_Assignment_
Begin with the first line of the listing and quote every line through the one containing "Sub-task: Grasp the"; give only those lines.
--- START ---
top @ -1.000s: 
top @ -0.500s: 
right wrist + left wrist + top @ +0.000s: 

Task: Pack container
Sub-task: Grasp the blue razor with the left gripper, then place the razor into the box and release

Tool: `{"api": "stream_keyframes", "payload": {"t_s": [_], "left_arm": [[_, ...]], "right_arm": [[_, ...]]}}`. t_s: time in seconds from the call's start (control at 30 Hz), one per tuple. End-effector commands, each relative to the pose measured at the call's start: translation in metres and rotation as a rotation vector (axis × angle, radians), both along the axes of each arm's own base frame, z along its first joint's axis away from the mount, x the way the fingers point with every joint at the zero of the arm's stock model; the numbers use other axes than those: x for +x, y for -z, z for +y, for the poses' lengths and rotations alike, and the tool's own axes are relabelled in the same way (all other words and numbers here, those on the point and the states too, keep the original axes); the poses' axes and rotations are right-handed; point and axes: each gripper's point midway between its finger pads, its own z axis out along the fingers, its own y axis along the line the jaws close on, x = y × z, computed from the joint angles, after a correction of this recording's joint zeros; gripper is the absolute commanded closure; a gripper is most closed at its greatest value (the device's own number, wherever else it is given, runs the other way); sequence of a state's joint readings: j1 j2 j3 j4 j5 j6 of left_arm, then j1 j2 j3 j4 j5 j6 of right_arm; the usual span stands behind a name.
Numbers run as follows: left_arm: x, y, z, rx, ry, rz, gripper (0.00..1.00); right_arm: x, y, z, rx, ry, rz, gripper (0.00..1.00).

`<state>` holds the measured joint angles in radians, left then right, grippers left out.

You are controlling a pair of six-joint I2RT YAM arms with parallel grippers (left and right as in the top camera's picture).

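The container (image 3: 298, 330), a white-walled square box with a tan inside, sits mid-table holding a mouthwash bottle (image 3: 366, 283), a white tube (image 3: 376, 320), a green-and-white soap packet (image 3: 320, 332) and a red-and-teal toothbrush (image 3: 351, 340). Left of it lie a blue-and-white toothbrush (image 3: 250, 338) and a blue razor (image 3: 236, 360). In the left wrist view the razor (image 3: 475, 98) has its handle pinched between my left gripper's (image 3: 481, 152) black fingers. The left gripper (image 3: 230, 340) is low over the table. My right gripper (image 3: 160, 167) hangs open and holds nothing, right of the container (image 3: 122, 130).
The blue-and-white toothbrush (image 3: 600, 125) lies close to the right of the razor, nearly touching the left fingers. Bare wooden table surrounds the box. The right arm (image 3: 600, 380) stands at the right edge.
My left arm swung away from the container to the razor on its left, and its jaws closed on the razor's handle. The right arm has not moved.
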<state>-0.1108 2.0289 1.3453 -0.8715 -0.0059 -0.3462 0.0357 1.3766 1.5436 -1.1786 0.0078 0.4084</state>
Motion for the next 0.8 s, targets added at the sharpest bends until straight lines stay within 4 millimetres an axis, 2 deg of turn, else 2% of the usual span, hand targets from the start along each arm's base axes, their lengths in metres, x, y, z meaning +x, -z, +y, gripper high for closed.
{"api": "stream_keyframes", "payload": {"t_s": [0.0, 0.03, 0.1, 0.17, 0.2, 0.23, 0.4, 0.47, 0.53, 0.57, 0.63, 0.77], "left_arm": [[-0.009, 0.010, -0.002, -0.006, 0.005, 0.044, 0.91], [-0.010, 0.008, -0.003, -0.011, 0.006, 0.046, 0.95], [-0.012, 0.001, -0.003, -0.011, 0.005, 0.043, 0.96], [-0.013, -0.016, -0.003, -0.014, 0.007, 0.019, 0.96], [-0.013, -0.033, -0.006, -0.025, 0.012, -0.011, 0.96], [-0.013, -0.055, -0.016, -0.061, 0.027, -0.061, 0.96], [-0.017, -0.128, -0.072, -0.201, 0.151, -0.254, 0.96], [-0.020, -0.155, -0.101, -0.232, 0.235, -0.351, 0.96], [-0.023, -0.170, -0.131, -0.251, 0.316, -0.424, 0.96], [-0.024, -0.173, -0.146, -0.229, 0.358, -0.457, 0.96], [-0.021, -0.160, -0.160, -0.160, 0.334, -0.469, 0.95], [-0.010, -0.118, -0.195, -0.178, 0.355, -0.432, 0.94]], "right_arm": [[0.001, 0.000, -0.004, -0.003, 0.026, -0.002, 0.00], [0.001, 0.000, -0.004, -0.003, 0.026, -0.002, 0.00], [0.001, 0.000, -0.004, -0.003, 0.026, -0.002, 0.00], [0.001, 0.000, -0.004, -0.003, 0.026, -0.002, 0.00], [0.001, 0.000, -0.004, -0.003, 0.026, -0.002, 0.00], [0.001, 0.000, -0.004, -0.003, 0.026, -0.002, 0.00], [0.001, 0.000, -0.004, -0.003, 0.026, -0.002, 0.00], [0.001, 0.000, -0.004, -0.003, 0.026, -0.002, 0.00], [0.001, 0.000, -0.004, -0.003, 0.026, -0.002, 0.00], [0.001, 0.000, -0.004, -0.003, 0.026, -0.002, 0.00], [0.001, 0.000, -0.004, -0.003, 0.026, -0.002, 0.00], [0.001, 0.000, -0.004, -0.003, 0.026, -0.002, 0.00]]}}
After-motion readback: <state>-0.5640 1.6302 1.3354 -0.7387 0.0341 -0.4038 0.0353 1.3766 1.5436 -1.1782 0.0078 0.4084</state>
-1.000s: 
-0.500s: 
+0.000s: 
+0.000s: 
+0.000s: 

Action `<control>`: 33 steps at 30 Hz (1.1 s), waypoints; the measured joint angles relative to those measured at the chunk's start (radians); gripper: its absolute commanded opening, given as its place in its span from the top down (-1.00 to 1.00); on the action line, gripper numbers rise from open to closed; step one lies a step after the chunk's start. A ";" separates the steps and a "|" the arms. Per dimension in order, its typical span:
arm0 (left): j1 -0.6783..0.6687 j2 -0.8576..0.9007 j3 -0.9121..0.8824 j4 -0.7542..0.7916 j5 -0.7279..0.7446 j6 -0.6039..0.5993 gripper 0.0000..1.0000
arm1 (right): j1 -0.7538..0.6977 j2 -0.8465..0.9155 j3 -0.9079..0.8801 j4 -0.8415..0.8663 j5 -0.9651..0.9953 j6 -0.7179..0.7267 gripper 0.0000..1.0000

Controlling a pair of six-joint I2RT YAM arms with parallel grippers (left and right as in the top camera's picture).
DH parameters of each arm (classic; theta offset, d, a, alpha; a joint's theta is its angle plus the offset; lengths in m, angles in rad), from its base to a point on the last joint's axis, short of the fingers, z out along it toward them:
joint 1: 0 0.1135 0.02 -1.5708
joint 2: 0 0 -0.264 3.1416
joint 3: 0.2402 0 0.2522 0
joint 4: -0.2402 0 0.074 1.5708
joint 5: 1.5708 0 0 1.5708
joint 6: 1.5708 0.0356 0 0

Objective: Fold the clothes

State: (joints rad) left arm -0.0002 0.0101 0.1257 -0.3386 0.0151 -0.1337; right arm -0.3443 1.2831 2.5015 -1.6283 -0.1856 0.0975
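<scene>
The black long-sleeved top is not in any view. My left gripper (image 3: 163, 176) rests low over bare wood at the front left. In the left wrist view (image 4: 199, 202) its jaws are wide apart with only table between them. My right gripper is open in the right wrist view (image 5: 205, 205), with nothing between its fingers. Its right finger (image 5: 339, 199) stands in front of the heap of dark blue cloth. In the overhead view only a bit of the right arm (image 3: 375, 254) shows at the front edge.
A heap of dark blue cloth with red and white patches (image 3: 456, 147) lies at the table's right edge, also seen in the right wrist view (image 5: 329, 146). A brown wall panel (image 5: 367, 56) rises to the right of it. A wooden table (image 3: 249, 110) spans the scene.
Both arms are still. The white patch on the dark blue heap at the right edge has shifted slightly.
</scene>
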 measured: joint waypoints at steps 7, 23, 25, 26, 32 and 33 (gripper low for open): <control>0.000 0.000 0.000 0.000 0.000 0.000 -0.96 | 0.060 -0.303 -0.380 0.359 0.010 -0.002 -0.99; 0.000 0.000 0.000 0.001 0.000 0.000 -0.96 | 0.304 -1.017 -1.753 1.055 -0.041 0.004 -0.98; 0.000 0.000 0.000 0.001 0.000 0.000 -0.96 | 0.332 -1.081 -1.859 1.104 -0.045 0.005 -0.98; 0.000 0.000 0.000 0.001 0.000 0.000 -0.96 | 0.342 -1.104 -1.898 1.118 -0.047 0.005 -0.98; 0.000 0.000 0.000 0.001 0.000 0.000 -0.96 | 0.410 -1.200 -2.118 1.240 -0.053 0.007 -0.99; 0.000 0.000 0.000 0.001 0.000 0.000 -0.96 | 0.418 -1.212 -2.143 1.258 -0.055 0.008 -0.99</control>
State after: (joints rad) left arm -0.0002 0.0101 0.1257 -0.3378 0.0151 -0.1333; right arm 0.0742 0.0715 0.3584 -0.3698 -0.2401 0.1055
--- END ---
_Your solution_
top @ -1.000s: 
top @ -0.500s: 
right wrist + left wrist + top @ +0.000s: 

Task: Pack container
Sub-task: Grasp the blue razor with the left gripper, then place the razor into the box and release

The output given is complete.